[UMN logo]

CSCI 5161: Introduction to Compilers
Spring 2023, University of Minnesota
Using Standard ML of New Jersey

You will be using a recent version of Standard ML of New Jersey, hereafter referred to as SML, in this course. The version I see installed on my CS machine that I use to test code for the course before releasing it in homeworks is 110.71, the version available as a package on ubuntu seems to be 110.79 and the most recent stable version seems to be 110.99. To use the system on our local cluster, you have to load the module soft/sml. If you have not encountered the module command before and don't know how to use it yet, try the command

    module help
This is only for the CSE Labs cluster, you won't need this on you personal machine.

SML, like Scheme and Prolog, is an interactive language. This means that starting up SML gives rise to an interaction loop. In this interaction loop you can define functions and ask for expressions that use these functions to be evaluated.

On the CSE cluster, once you have installed the right module, you can start up the SML system by typing in sml at the command level. SML will then print some introductory text and present you with a prompt:

gopalan@rishabh (~/.www/courses/5161) % sml
Standard ML of New Jersey v110.71 [built: Fri Feb  5 14:23:17 2010]
This signals the fact that SML is ready to calculate expressions that you type in. Perhaps the simplest kind of expression that you may type in is an arithmetic one. An example interaction may thus be the following:
- 2 + 3;
val it = 5 : int
What has happened here is that the user has typed in the expression 2 + 3, SML has calculated the value of the expression as 5 and displayed this and it has then become ready for another expression to be input. A few fine points to note here. First, the user typically needs to signify the end of the expression he/she wants evaluated. This is done by typing a semicolon at the end; this is why 2 + 3 is followed by a semicolon. Second, when SML evaluates an expression, it sets an identifier called it (for item) to this value. When it presents back a result it is really telling you that this is the value of it. Finally, notice that it is also telling you the type of the result---here it happens to be an integer. SML is a typed language, unlike Prolog and Scheme and like Java, but is also has the characteristic that the types of many expressions need not be provided by the user since these can be inferred. The inference of the type integer for the expression is not very dramatic in this example, but we will see another one shortly where this is much more significant.

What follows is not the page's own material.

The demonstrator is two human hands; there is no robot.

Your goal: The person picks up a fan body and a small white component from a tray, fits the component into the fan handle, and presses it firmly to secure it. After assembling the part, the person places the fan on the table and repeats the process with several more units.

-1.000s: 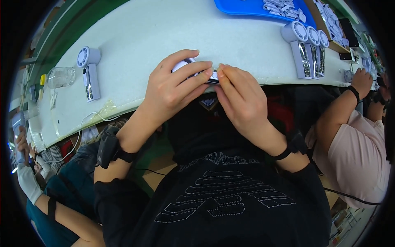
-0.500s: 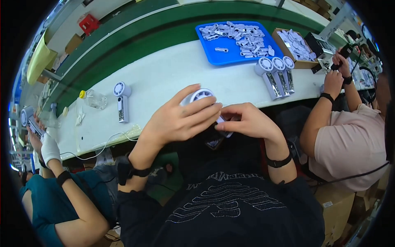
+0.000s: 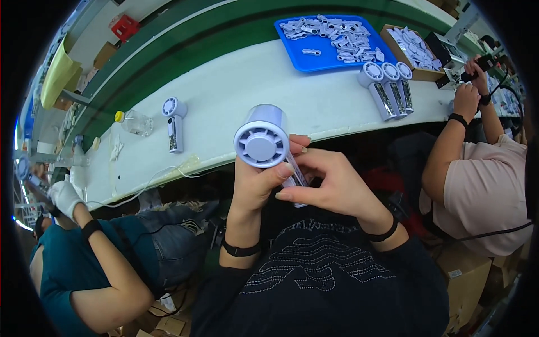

Note that after evaluating a given expression, SML presents its prompt for input to you again. You can type in another expression to be evaluated and then another and so on. This is exactly like the Read-Eval-Print loop of Scheme.

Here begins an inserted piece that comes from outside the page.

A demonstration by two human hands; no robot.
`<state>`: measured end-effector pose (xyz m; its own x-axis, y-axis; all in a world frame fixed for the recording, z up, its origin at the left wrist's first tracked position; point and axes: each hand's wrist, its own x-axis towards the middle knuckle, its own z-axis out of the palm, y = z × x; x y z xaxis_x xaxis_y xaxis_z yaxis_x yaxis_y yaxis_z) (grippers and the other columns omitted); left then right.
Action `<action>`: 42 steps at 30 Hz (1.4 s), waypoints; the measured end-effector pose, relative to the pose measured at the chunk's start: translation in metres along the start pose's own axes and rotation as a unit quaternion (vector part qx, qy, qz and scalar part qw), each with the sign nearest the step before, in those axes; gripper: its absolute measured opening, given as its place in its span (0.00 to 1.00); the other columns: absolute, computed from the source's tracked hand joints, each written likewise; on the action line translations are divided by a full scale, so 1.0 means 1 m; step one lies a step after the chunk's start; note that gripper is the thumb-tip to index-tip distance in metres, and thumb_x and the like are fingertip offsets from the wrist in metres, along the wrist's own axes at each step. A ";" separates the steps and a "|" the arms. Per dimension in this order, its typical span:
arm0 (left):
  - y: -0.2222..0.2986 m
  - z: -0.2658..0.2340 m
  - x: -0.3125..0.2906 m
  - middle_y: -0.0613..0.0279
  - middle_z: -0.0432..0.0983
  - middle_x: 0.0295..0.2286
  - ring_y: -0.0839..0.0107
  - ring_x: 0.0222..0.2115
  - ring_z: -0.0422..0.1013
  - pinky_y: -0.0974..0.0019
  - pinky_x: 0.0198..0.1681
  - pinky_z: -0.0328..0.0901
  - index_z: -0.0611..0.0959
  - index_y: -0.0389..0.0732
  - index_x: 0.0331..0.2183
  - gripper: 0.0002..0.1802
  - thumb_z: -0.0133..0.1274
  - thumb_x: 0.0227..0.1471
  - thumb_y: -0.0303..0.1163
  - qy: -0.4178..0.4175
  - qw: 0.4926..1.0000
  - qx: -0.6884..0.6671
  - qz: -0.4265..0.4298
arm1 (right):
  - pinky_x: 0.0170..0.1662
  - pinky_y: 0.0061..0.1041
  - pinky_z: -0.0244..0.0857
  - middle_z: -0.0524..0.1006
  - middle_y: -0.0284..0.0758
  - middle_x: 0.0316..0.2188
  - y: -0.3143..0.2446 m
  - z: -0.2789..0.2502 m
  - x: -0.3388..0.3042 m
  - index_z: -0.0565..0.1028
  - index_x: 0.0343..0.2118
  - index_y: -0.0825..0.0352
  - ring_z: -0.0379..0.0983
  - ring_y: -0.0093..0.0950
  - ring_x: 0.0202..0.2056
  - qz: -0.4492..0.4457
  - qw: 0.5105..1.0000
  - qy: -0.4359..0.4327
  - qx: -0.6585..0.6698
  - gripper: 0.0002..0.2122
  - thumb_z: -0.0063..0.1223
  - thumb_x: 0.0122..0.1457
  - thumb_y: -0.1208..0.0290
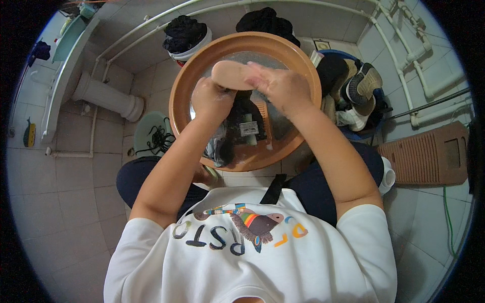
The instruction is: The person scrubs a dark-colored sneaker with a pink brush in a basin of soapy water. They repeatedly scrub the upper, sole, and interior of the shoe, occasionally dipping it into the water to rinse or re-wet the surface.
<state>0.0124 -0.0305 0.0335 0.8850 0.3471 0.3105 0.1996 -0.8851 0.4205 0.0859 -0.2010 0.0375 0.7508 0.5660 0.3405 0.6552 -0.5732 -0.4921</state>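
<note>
Over a large orange-brown basin, my two hands are closed on a pale, flat, round-ended piece, shaped like a shoe sole or insole. My left hand grips its near left side. From the right, my right hand has its fingers on the other end. Whether it is a loose piece or part of a whole shoe, I cannot tell. Below in the basin lie a dark cloth item with a white label, a greyish wet cloth and a ridged orange strip. Water shows behind my hands.
A blue tub heaped with shoes stands at the right. Beyond it a brown washboard leans by the wall. Two heaps of dark clothes sit behind the basin. A pale green bowl holds dark laces. White pipes line the walls.
</note>
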 end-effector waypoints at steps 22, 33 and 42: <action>-0.002 -0.010 -0.002 0.51 0.76 0.28 0.56 0.32 0.72 0.62 0.37 0.64 0.80 0.41 0.36 0.19 0.59 0.36 0.34 0.026 0.984 -0.170 -0.041 | 0.37 0.29 0.67 0.77 0.40 0.34 -0.005 -0.007 0.004 0.74 0.45 0.51 0.74 0.36 0.35 0.031 0.998 0.029 0.053 0.20 0.42 0.55 0.46; 0.004 -0.020 0.010 0.59 0.77 0.30 0.73 0.30 0.72 0.72 0.37 0.64 0.78 0.35 0.39 0.21 0.59 0.38 0.28 0.017 0.960 -0.250 -0.125 | 0.38 0.29 0.66 0.77 0.40 0.35 0.021 -0.004 0.015 0.73 0.45 0.54 0.74 0.36 0.36 0.027 0.990 0.103 0.087 0.24 0.42 0.54 0.43; -0.004 -0.008 0.015 0.61 0.75 0.32 0.75 0.32 0.70 0.73 0.37 0.64 0.75 0.32 0.40 0.21 0.59 0.39 0.24 0.043 0.896 -0.436 -0.069 | 0.33 0.29 0.66 0.76 0.43 0.27 0.003 -0.009 0.015 0.74 0.45 0.55 0.74 0.36 0.30 -0.011 0.987 0.152 0.053 0.25 0.40 0.54 0.41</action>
<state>0.0215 -0.0194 0.0431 0.8339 0.4909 0.2525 -0.1332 -0.2649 0.9550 0.1001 -0.1993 0.0479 0.7372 0.3654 0.5683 0.6715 -0.4888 -0.5569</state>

In any significant programming task, you will generally want to develop a set of functions independently that you store in a file; the idea is that these function definitions can then be used as many times as you want and they don't necessarily get lost once you end an interaction session. You can do this in SML and it is useful to understand how.

The first thing is, of course, to create a file that contains the necessary definitions. For this you will have to use a text editor such as emacs or vi. I am going to assume that if you are taking this course then you already know all about these editors and can use one of them with facility and that you can create a file containing an SML program. Of course, you need to know what these programs look like. I will say a little about this in the first few lectures in class and we will study SML in greater detail later in the course. However, I urge you also to take a look at the examples in Chapter 2 of the report Introduction to Standard ML by Bob Harper towards becoming familiar already with this language.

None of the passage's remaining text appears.